Gulbis’ lack of finals experience showed when he served for the match at 5-2 in the third set. He opened the game with a double fault en route to dropping his serve.

After Fish held to narrow the gap to 5-4, Gulbis again faced a break point after netting two backhands. Gulbis averted the threat with a drop shot that Fish couldn’t quite answer and he put the match away with a forehand down the line on his first match point.

“I was tight a little bit, sure,” said Gulbis, who added that the nerves kicked in more when he served at 5-4. “I wasn’t nervous at 5-2 — that’s why I lost. It’s good to be a little nervous, that’s when you push yourself.”

Fish said he knew Gulbis might be vulnerable when it came to closing out the match.
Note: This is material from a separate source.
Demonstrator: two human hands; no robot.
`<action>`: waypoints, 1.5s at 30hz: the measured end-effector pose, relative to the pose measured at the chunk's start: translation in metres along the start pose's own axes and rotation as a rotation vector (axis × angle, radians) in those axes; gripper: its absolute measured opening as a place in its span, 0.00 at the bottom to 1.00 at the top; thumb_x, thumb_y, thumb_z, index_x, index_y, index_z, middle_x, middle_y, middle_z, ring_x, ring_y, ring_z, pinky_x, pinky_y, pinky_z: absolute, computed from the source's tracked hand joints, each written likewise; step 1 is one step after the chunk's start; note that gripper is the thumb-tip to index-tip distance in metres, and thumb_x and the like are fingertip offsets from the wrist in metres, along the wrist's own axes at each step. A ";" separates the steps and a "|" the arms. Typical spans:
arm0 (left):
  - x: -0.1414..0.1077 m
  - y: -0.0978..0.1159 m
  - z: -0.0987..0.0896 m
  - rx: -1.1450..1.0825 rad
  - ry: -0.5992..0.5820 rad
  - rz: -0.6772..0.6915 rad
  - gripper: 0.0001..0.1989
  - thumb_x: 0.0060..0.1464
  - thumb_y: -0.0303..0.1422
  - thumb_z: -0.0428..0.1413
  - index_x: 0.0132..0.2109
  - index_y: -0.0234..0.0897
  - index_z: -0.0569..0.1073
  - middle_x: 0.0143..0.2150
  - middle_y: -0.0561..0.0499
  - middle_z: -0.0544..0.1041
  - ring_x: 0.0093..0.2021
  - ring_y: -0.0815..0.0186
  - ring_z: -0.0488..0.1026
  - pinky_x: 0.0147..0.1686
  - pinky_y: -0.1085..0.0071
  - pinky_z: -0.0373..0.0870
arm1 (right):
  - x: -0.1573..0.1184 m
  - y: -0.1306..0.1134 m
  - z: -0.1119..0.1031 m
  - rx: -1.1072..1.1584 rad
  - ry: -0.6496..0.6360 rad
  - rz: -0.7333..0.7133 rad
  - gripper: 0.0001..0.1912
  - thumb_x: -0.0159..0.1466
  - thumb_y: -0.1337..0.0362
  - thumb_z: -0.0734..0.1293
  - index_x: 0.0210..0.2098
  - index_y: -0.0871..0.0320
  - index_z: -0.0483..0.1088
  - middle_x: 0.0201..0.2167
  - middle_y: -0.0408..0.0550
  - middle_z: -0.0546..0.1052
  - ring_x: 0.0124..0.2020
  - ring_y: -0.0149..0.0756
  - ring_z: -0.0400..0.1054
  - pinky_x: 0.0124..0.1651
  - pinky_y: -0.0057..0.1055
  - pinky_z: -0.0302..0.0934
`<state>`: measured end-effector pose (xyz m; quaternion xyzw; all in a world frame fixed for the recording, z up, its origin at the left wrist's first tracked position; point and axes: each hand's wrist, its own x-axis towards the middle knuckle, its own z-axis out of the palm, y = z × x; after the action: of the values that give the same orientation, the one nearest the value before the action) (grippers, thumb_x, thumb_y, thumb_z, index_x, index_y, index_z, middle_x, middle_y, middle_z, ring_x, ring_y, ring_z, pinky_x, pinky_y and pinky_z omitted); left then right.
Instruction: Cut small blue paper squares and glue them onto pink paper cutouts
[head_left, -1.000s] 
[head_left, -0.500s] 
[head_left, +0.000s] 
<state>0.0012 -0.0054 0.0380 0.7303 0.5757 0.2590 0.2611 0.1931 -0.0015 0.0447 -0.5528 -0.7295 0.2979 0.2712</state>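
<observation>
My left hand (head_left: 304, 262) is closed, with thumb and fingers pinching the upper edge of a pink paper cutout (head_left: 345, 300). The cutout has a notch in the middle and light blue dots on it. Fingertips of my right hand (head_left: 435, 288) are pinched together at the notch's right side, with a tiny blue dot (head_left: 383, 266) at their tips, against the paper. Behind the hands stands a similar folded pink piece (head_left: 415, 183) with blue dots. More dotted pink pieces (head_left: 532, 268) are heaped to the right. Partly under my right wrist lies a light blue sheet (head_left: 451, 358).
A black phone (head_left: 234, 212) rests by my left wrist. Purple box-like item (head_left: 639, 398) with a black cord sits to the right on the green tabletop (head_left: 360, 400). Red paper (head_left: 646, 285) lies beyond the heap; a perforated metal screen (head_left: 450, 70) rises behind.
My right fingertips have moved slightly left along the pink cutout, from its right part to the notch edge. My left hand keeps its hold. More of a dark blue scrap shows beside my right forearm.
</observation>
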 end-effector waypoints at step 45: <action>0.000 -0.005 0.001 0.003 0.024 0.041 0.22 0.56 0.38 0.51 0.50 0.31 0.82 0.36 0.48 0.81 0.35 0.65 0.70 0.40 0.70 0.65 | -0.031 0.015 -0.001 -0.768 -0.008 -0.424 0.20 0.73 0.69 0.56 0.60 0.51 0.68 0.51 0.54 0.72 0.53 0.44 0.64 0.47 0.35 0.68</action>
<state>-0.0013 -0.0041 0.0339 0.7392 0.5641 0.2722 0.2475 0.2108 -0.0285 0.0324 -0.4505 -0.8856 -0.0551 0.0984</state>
“I knew he hadn’t been in that position since Delray Beach last year,” Fish said. “I tried to exploit it. It was close. I missed that drop shot by an inch.”

Both players held serve through most of a close first set, although Gulbis said Fish’s strong return game forced him to play more rallies than usual, rather than winning points with his big serve.

Gulbis had the first opportunity to break, but Fish held him off in the 11th game.

Fish claimed the set in the next game, giving himself a break chance with a backhand-volley winner, before Gulbis double-faulted to concede the set.

Gulbis admitted that he “choked” on set point.

“It’s normal in these moments, everybody’s choking, everybody’s nervous. The best guys don’t allow these moments to happen,” he said.

Gulbis admitted that after dropping the first set and having failed to make any early inroads on Fish’s serve in the second, he wasn’t feeling confident.

“When I lost the first set and it was 3-2 to him, I thought I was going to lose the match,” Gulbis said.

However, he gained the advantage with a break in the seventh game of the second set, setting up break point with a cross-court winner, before Fish netted a backhand.

Gulbis went on to claim the set with an ace, then broke a slow-moving Fish in the opening game of the third and again in the fifth en route to a 5-1 lead.

Fish was hobbling after the match, but said a sore heel “had zero bearing on the match.”

Instead, the American admitted he was feeling the wear, mentally and physically, after his deep runs in two straight tournaments.

“I was tired,” Fish said. “I’ve played a lot of matches the past couple months.”

For Gulbis, who is projected to rise to about 57 in the rankings, the victory was a much needed morale builder after his string of early tournament exits.

“I a little bit lost trust that I could compete with the best guys,” he said. “Now it’s a big confidence boost.”